▽
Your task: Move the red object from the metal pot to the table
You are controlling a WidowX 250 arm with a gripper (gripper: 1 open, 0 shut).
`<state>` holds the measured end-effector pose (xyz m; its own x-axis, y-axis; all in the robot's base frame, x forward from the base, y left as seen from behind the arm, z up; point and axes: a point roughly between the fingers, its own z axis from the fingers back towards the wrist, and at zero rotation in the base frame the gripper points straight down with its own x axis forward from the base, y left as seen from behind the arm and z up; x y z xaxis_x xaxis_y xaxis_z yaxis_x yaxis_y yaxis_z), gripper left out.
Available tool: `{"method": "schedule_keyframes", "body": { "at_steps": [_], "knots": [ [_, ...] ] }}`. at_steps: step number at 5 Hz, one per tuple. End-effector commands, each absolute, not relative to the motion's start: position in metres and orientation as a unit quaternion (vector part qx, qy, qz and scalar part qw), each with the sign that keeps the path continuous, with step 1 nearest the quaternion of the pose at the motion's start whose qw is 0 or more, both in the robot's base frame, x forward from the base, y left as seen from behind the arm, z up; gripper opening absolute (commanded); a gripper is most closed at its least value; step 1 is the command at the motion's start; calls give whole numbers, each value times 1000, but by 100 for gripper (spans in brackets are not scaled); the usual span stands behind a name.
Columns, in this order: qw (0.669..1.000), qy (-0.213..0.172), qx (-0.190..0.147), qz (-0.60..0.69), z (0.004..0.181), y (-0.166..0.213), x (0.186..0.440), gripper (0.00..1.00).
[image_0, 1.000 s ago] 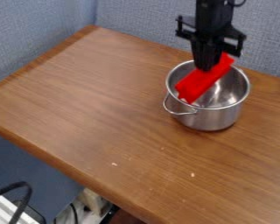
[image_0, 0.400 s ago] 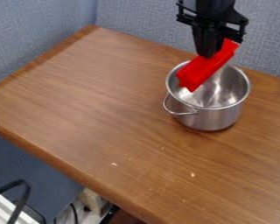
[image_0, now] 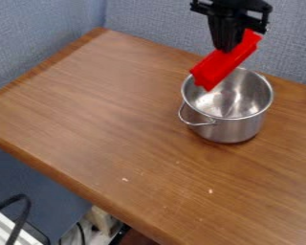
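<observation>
The red object [image_0: 221, 65], a bright oblong block, hangs tilted in the air just above the rim of the metal pot [image_0: 229, 108]. My gripper [image_0: 240, 42] comes down from the top of the view and is shut on the block's upper end. The shiny pot stands at the back right of the brown wooden table [image_0: 98, 115], one loop handle facing front-left. The inside of the pot that shows looks bare steel.
A blue-grey wall runs behind the table. The table's rounded front edge drops off at lower left, with dark cables and clutter on the floor below. Bare wood lies left and front of the pot.
The gripper has risen with the red object, lifting it from inside the pot to just above the rim. The pot has stayed in place.
</observation>
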<state>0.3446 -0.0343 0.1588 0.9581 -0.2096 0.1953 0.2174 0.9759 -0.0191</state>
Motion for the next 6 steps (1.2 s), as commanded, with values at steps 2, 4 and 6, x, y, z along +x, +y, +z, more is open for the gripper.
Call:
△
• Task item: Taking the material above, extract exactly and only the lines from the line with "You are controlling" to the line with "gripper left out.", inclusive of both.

• Result of this exercise:
You are controlling a WidowX 250 arm with a gripper (gripper: 1 open, 0 shut).
`<state>` holds the measured end-effector pose (xyz m; its own x-axis, y-axis; all in the robot's base frame, x forward from the base, y left as seen from behind the arm, z up; point and axes: a point roughly between the fingers, its own z axis from the fingers back towards the wrist, and at zero rotation in the base frame the gripper points straight down with its own x axis forward from the base, y left as seen from behind the arm and z up; x y z xaxis_x xaxis_y xaxis_z yaxis_x yaxis_y yaxis_z), gripper left out.

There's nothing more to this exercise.